» Exercise instructions:
Having read the material, return every line of it exactly.

» Information provided:

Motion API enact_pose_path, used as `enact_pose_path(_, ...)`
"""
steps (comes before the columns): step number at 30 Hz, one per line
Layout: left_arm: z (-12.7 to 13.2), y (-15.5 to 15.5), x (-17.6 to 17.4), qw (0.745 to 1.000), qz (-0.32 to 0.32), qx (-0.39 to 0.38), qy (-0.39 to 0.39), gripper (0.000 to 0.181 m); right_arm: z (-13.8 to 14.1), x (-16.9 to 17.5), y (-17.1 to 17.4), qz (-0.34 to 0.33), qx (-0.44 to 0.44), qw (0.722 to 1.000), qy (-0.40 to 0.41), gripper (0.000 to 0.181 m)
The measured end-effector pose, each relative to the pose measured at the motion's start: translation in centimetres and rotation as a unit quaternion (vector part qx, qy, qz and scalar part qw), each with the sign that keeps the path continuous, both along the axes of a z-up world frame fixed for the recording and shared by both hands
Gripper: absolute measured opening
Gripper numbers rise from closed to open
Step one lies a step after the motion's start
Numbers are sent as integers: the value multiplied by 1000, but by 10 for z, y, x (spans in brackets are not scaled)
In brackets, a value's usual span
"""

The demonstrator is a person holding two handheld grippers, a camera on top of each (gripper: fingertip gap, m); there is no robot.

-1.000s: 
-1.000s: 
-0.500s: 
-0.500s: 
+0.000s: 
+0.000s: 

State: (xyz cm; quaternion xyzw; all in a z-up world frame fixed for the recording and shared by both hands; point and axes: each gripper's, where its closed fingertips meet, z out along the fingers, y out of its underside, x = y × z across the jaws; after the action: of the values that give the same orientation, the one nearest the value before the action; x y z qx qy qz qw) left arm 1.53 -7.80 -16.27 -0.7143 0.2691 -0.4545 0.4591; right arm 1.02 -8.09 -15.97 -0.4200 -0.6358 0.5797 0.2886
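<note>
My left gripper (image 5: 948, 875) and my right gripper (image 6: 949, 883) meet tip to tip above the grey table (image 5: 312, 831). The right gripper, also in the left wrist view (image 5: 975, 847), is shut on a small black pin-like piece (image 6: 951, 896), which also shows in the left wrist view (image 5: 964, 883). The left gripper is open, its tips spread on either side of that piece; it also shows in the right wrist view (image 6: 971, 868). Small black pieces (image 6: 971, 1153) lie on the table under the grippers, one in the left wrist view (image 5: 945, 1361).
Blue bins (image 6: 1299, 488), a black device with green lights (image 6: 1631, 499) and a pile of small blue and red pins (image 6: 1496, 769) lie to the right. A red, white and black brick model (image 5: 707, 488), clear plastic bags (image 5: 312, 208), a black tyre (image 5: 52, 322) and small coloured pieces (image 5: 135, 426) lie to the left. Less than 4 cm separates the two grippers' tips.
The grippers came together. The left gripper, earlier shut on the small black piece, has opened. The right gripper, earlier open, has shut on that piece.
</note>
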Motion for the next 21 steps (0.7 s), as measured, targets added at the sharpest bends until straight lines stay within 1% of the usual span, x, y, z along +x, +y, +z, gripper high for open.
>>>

» Your solution:
Motion API enact_pose_path, used as `enact_pose_path(_, ...)`
"""
steps (comes before the columns): step number at 30 Hz, one per line
Layout: left_arm: z (-12.7 to 13.2), y (-15.5 to 15.5), x (-17.6 to 17.4), qw (0.745 to 1.000), qz (-0.32 to 0.32), qx (-0.39 to 0.38), qy (-0.39 to 0.39), gripper (0.000 to 0.181 m); right_arm: z (-13.8 to 14.1), x (-16.9 to 17.5), y (-17.1 to 17.4), qz (-0.34 to 0.33), qx (-0.44 to 0.44), qw (0.722 to 1.000), qy (-0.40 to 0.41), gripper (0.000 to 0.181 m)
The measured end-effector pose, each relative to the pose measured at the motion's start: translation in centimetres and rotation as a unit quaternion (vector part qx, qy, qz and scalar part qw), each with the sign that keeps the path continuous, both along the axes of a z-up world frame fixed for the recording and shared by both hands
Gripper: absolute measured opening
Gripper numbers rise from closed to open
Step one lies a step after the motion's start
Numbers are sent as integers: the value multiplied by 1000, but by 10 for z, y, x (spans in brackets are not scaled)
In brackets, a value's usual span
"""

The demonstrator is a person holding two handheld grippers, a camera on top of each (gripper: fingertip gap, m); there is no robot.

-1.000s: 
-1.000s: 
-0.500s: 
-0.500s: 
+0.000s: 
+0.000s: 

State: (xyz cm; quaternion xyzw; all in a z-up world frame fixed for the recording and shared by both hands; point and axes: each gripper's, where its closed fingertips meet, z out along the fingers, y out of its underside, x = y × z across the jaws; after the action: of the values that give the same orientation, the one nearest the value before the action; x y z qx qy qz qw) left arm 1.53 -7.80 -16.27 -0.7143 0.2691 -0.4545 0.4591; right arm 1.02 -8.09 -15.97 -0.4200 -0.6358 0.5797 0.2886
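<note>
My left gripper (image 5: 948, 875) and my right gripper (image 6: 949, 883) meet tip to tip above the grey table (image 5: 312, 831). The right gripper, also in the left wrist view (image 5: 975, 847), is shut on a small black pin-like piece (image 6: 951, 896), which also shows in the left wrist view (image 5: 964, 883). The left gripper is open, its tips spread on either side of that piece; it also shows in the right wrist view (image 6: 971, 868). Small black pieces (image 6: 971, 1153) lie on the table under the grippers, one in the left wrist view (image 5: 945, 1361).
Blue bins (image 6: 1299, 488), a black device with green lights (image 6: 1631, 499) and a pile of small blue and red pins (image 6: 1496, 769) lie to the right. A red, white and black brick model (image 5: 707, 488), clear plastic bags (image 5: 312, 208), a black tyre (image 5: 52, 322) and small coloured pieces (image 5: 135, 426) lie to the left. Less than 4 cm separates the two grippers' tips.
The grippers came together. The left gripper, earlier shut on the small black piece, has opened. The right gripper, earlier open, has shut on that piece.
</note>
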Motion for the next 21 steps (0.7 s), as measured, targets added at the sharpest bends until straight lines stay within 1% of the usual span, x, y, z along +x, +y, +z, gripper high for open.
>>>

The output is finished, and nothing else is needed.